= Juan Bautista Plaza =

Venezuelan classical composer (1898–1965)

Juan Bautista Plaza

Juan Bautista Plaza Alfonso (Caracas, Venezuela June 19, 1898 – 1965) was a classical composer. He began studies in medicine at the Central University of Venezuela but, with time, left in order to dedicate himself to music. His first teacher was Jesus Maria Suárez. He studied in Rome from 1920 and 1923 and obtained the title of professor of sagrada (sacred) composition.
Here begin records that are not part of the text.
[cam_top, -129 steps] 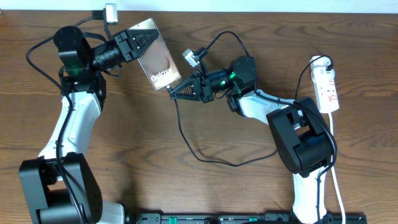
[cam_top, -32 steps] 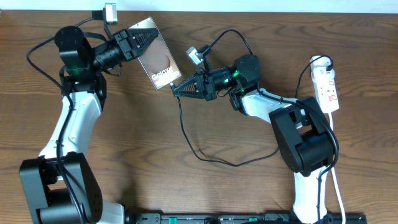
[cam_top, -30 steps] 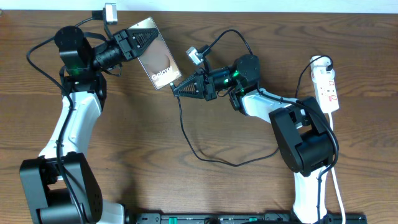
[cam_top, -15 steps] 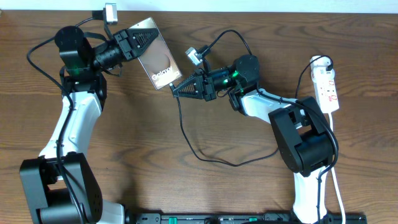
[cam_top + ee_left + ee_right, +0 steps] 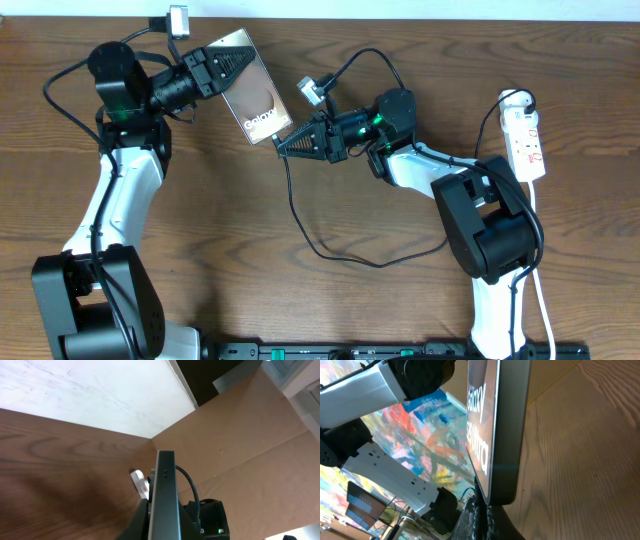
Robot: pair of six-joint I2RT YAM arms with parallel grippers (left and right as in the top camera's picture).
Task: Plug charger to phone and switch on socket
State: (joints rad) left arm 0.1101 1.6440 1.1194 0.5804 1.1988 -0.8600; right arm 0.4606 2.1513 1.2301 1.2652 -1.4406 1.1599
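Brown wooden table (image 5: 220, 250) carries the socket (image 5: 527, 135) at the far right. The left gripper (image 5: 226, 62) clamps the phone (image 5: 258, 98) off the surface, far and left of centre. The right gripper (image 5: 281, 148) pinches the charger (image 5: 290, 200) by its tip, right at the phone's lower edge.

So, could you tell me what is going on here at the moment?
The left hand holds the phone up by its top end. The right hand grips the charger tip right at the phone's bottom edge; whether it is seated cannot be seen. The socket lies apart from both hands, on the right.
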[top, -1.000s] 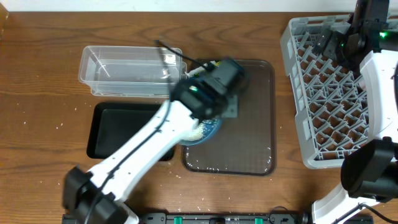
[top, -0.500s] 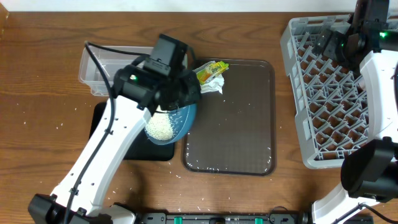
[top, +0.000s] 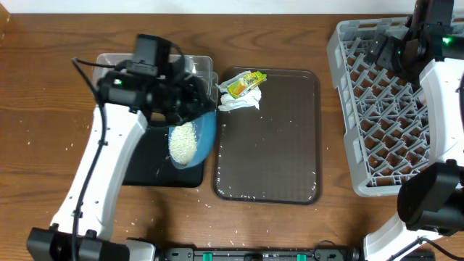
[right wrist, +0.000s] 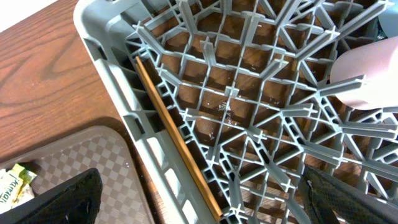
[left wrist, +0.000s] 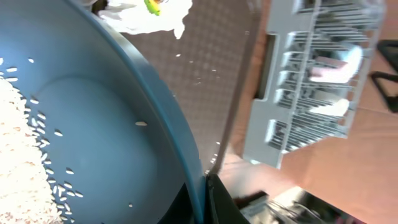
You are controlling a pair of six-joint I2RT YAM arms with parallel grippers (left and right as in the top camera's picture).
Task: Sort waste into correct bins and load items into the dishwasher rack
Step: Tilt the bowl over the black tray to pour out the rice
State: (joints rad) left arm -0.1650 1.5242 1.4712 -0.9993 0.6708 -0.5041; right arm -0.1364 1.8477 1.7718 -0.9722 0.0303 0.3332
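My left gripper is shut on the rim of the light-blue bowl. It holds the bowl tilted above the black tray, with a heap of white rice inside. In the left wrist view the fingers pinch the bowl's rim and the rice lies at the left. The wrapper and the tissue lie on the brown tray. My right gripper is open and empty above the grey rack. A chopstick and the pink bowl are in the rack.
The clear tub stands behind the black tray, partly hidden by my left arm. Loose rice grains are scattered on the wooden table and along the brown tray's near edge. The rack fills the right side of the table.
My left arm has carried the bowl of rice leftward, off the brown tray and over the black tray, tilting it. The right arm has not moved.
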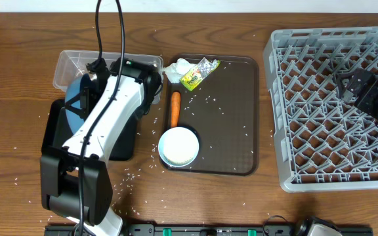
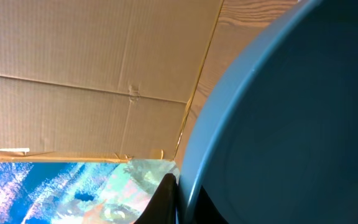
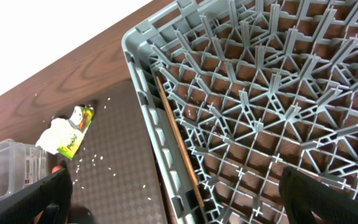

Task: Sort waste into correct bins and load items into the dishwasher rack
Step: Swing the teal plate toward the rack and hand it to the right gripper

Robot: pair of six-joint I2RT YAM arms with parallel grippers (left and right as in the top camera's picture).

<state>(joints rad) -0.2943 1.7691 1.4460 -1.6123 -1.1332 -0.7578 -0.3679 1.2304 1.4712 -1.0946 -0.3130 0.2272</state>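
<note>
1. The dark-blue plate point(image 2: 291, 124) is off the desk near its left edge. It is tilted over the black tray point(image 1: 56, 134), in front of the clear tub point(image 1: 71, 64). The left tool point(image 2: 176, 206) is clenched on its rim.
2. The plate looks stiff, smooth and breakable, and probably heavy for a pinch at one edge. It could swing or slip, so a deep bite on the rim, with the plate held near upright, would suit slotting it between pegs.
3. The right tool point(image 3: 188, 199) is released, its jaws wide and holding nothing. It hovers over the dishwasher rack point(image 1: 287, 131) at the desk's right edge.
4. The white bowl point(image 1: 178, 145) sits on the brown serving tray point(image 1: 231, 131) at mid-desk. It seems rigid and slick, and is best taken by its wall at the rim.
5. The carrot point(image 1: 174, 108) is likely firm, light and apt to roll. The tissue point(image 1: 179, 67) and foil wrapper point(image 1: 199, 73) are soft and will crush under a grip. The rice grains point(image 1: 205, 99) look too small to pinch.
6. The wrapper carries yellow-green print, too small to read. No other writing or brand is legible.
</note>
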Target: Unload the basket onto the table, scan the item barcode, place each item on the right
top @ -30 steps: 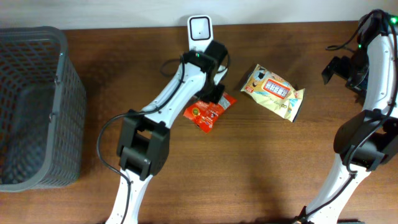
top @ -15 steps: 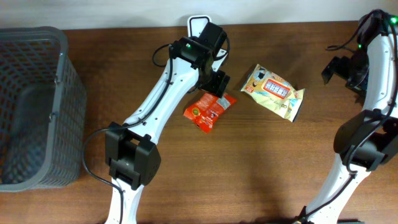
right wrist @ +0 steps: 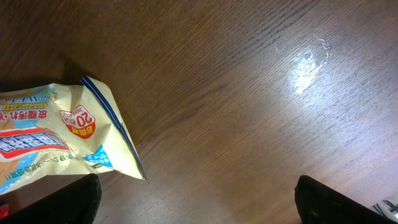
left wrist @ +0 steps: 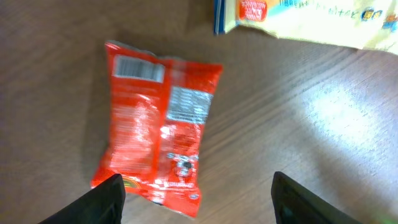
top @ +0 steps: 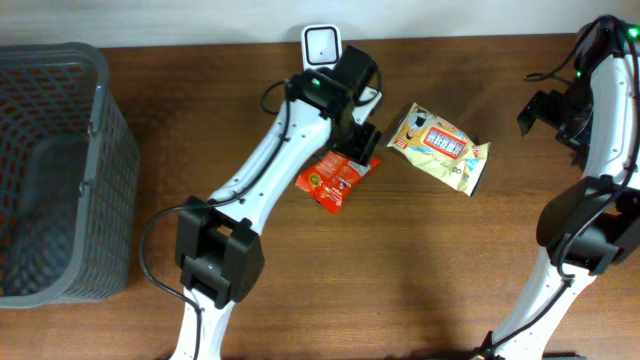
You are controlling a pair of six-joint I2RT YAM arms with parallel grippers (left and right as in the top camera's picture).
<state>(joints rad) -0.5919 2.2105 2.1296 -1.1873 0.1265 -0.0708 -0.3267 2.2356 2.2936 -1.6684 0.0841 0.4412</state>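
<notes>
A red snack packet (top: 333,180) lies flat on the wooden table, and its white barcode label (left wrist: 137,68) faces up at its far end. My left gripper (left wrist: 196,186) hovers open just above the packet's near end, with both black fingers (left wrist: 102,202) wide apart and holding nothing. In the overhead view the left gripper (top: 358,150) sits between the packet and the white scanner (top: 322,44) at the back edge. A yellow packet (top: 440,146) lies to the right. My right gripper (right wrist: 196,186) stands open over bare wood, with the yellow packet (right wrist: 50,140) to its left.
A grey mesh basket (top: 60,170) stands at the far left. The right arm (top: 600,110) rises along the right edge. The yellow packet (left wrist: 298,15) lies just beyond the red one in the left wrist view.
The left gripper has opened and drawn back off the red packet, which stays on the table. Its wrist swung toward the scanner, then slightly right. The right arm has not moved.
</notes>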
After his return to Venezuela he was named Master of Chapel at Caracas Cathedral and carried out this position until the year 1948. In the Caracas Superior Music School he taught music history and appreciation to composer Antonio Lauro and singer Morella Muñoz.

==Legacy==
The most important compositions of Juan Bautista Plaza were El picacho abrupto, Poema Sinfónico, Cantata de Navidad, Las campanas de Pascua, Las horas, La fuente abandonada, soprano y orquesta, Poema lírico Vigilia, Fuga criolla y Fuga romántica, Elegía para orquesta y timbal, and Elegía para corno inglés and cuarteto de arcos. He also wrote notable religious music (e.g., Misa en fa, Misa de la esperanza, Requiem a la meoria de su madre) and music for the piano (e.g., Sonatina venezolana, Cuatro ritmos de danza). His popular song El Curruchá is a well-known example of joropo. Plaza's pupils include Alba Quintanilla.

The National Library of Venezuela has a room named after him.